_EXERCISE OBJECTIVE_.
Copy all lines below exactly as written. Leave pictures out.

_SUPPLIED RECORDS_.
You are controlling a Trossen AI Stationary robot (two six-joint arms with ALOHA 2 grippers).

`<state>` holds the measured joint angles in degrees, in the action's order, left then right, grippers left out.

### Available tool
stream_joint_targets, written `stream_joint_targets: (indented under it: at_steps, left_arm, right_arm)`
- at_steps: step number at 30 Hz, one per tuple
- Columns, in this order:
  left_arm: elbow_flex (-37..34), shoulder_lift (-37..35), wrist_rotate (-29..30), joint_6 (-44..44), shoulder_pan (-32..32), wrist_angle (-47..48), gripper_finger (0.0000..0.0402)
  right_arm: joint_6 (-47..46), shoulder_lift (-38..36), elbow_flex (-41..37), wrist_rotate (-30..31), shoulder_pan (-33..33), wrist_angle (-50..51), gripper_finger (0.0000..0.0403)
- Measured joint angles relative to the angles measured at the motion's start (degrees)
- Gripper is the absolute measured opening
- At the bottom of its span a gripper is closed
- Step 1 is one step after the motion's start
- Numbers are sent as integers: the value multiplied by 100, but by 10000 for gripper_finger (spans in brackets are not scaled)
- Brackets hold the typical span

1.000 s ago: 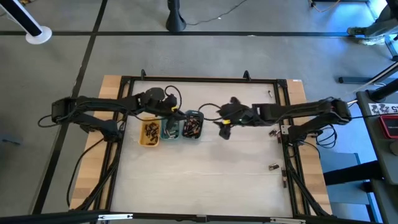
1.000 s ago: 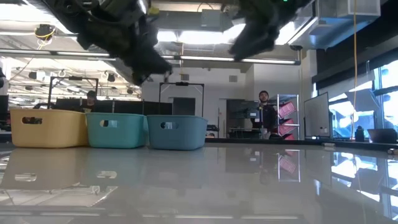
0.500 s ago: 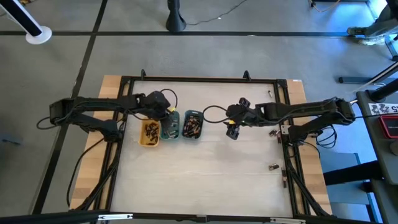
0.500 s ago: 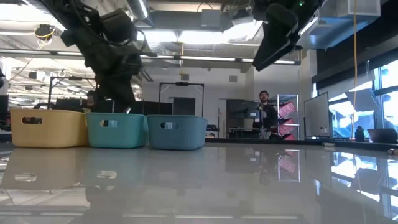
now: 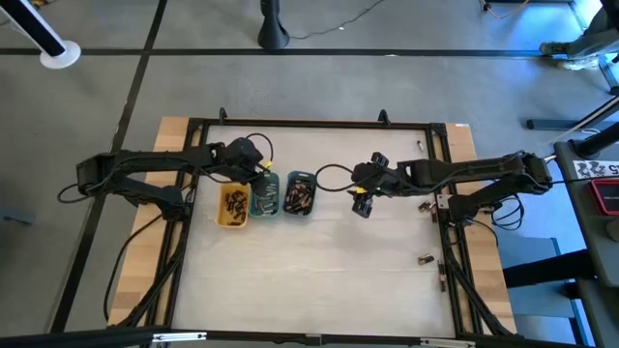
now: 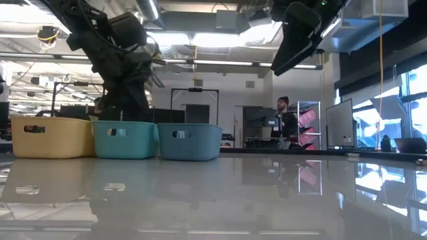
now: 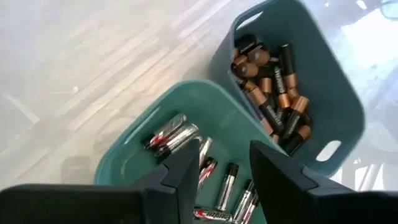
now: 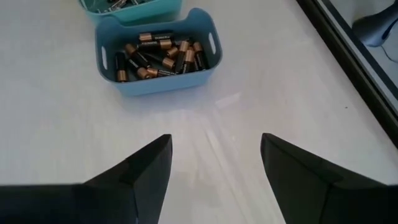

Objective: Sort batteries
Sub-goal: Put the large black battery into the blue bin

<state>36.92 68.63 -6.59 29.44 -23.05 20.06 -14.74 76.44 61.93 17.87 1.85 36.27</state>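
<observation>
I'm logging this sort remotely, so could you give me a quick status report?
Left gripper open over green tray of silvery batteries. Right gripper open, empty, above bare table. Nothing in the way.

The left gripper has moved from the grey-blue plastic tray to above the green plastic tray, fingers now parted; the right gripper has drawn back.

We see three trays in a row at far left: yellow tray, green tray, blue tray, sides touching, no gap between. Table bare near and right. Right gripper hangs just right of blue tray.
</observation>
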Motion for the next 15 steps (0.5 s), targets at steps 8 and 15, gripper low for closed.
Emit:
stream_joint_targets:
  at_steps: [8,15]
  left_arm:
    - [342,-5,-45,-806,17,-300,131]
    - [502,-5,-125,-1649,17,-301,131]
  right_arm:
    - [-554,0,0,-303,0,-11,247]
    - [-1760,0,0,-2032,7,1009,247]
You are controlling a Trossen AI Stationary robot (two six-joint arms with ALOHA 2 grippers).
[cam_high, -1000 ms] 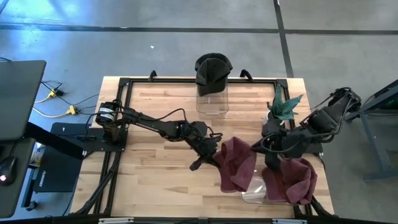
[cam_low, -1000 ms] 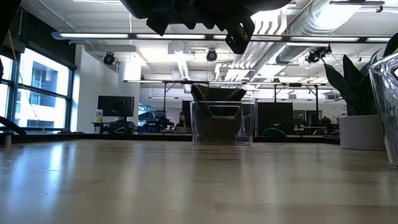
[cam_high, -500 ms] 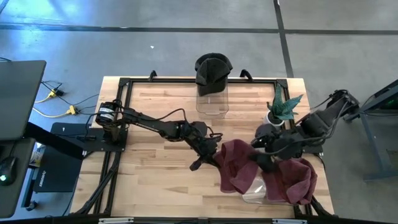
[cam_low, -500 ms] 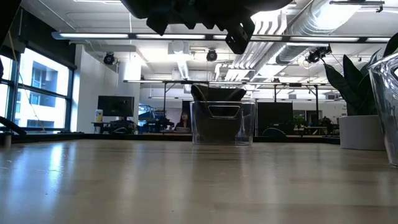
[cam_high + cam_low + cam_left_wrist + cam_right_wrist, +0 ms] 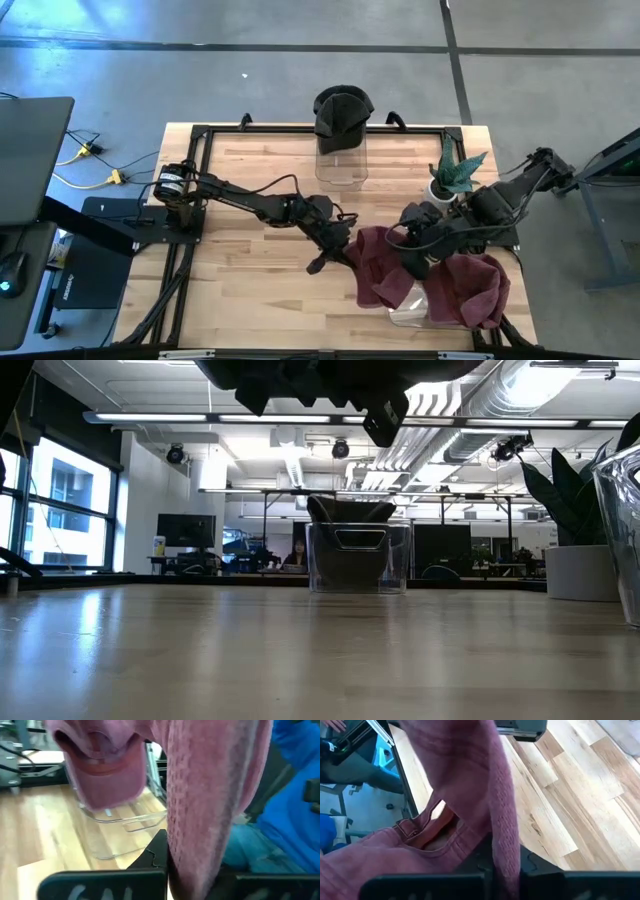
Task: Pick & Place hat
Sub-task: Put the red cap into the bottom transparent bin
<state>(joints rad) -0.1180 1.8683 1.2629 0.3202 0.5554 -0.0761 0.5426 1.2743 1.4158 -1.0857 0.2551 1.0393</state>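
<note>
I've got the maroon hat (image 5: 383, 265) hanging between both grippers above the clear container (image 5: 408, 312): left gripper (image 5: 345, 257) clamped on one edge, right gripper (image 5: 415, 258) clamped on the other. If they pull unevenly, I judge the fabric could slip free or tip the container.

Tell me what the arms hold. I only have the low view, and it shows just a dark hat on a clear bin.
Observer: Both are on one maroon hat, over the table's right half.
Operator: Left end effector shut on it?
Observer: Yes, the left end effector pinches its fabric.
Operator: Right one?
Observer: The right end effector grips the fabric too. A second maroon hat sits on a clear bin beside it.
</note>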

_RESPONSE TO THIS TASK_.
You are controlling a Trossen AI Stationary robot (two six-joint arms with ALOHA 2 grippers).

`<state>` holds the measured joint angles in degrees, in the action's order, left then right, grippers left out.

### Available tool
stream_joint_targets, written `stream_joint_targets: (indented under it: at_steps, left_arm, right_arm)`
- at_steps: step number at 30 Hz, one per tuple
- Columns, in this order:
  left_arm: elbow_flex (-37..34), shoulder_lift (-37..35), wrist_rotate (-29..30), joint_6 (-44..44), shoulder_pan (-32..32), wrist_angle (-47..48), gripper_finger (0.0000..0.0402)
  right_arm: joint_6 (-47..46), shoulder_lift (-38..36), elbow_flex (-41..37), wrist_rotate (-30..31), shoulder_pan (-33..33), wrist_angle (-50..51), gripper_finger (0.0000..0.0403)
- Measured joint angles relative to the angles measured at the motion's start (degrees)
- Gripper is the absolute measured opening
- At the bottom of its span a gripper is closed
- Step 1 is one step after the motion's start
- Numbers are sent as integers: the value multiplied by 100, but by 10000 for gripper_finger (spans in brackets are not scaled)
- Brackets hold the typical span

1.000 s ago: 
1.000 s ago: 
0.500 s ago: 
0.500 s ago: 
now: 
now: 
now: 
now: 

Objective: Sort batteries
Sub-goal: Put the large black battery into the blue bin

<state>36.92 68.63 -6.59 29.44 -23.05 20.06 -14.74 76.44 61.93 17.87 1.85 36.27</state>
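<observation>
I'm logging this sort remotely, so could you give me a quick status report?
Left gripper open over green tray of silvery batteries. Right gripper open, empty, above bare table. Nothing in the way.

The left gripper has moved from the grey-blue plastic tray to above the green plastic tray, fingers now parted; the right gripper has drawn back.

We see three trays in a row at far left: yellow tray, green tray, blue tray, sides touching, no gap between. Table bare near and right. Right gripper hangs just right of blue tray.
</observation>
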Motion for the next 15 steps (0.5 s), targets at steps 8 and 15, gripper low for closed.
Emit:
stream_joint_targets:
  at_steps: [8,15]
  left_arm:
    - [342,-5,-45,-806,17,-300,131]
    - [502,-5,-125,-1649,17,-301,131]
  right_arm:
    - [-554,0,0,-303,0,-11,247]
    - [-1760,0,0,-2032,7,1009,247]
You are controlling a Trossen AI Stationary robot (two six-joint arms with ALOHA 2 grippers).
[cam_high, -1000 ms] 
[cam_low, -1000 ms] 
[cam_high, -500 ms] 
[cam_low, -500 ms] 
[cam_high + cam_low + cam_left_wrist + cam_right_wrist, +0 ms] 
Task: Pick & Place hat
Sub-task: Put the red cap into the bottom transparent bin
<state>(joints rad) -0.1180 1.8683 1.2629 0.3202 0.5554 -0.0761 0.5426 1.2743 1.4158 -1.0857 0.2551 1.0393</state>
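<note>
I've got the maroon hat (image 5: 383, 265) hanging between both grippers above the clear container (image 5: 408, 312): left gripper (image 5: 345, 257) clamped on one edge, right gripper (image 5: 415, 258) clamped on the other. If they pull unevenly, I judge the fabric could slip free or tip the container.

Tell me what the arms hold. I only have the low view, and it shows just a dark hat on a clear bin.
Observer: Both are on one maroon hat, over the table's right half.
Operator: Left end effector shut on it?
Observer: Yes, the left end effector pinches its fabric.
Operator: Right one?
Observer: The right end effector grips the fabric too. A second maroon hat sits on a clear bin beside it.
</note>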

The exercise is now complete.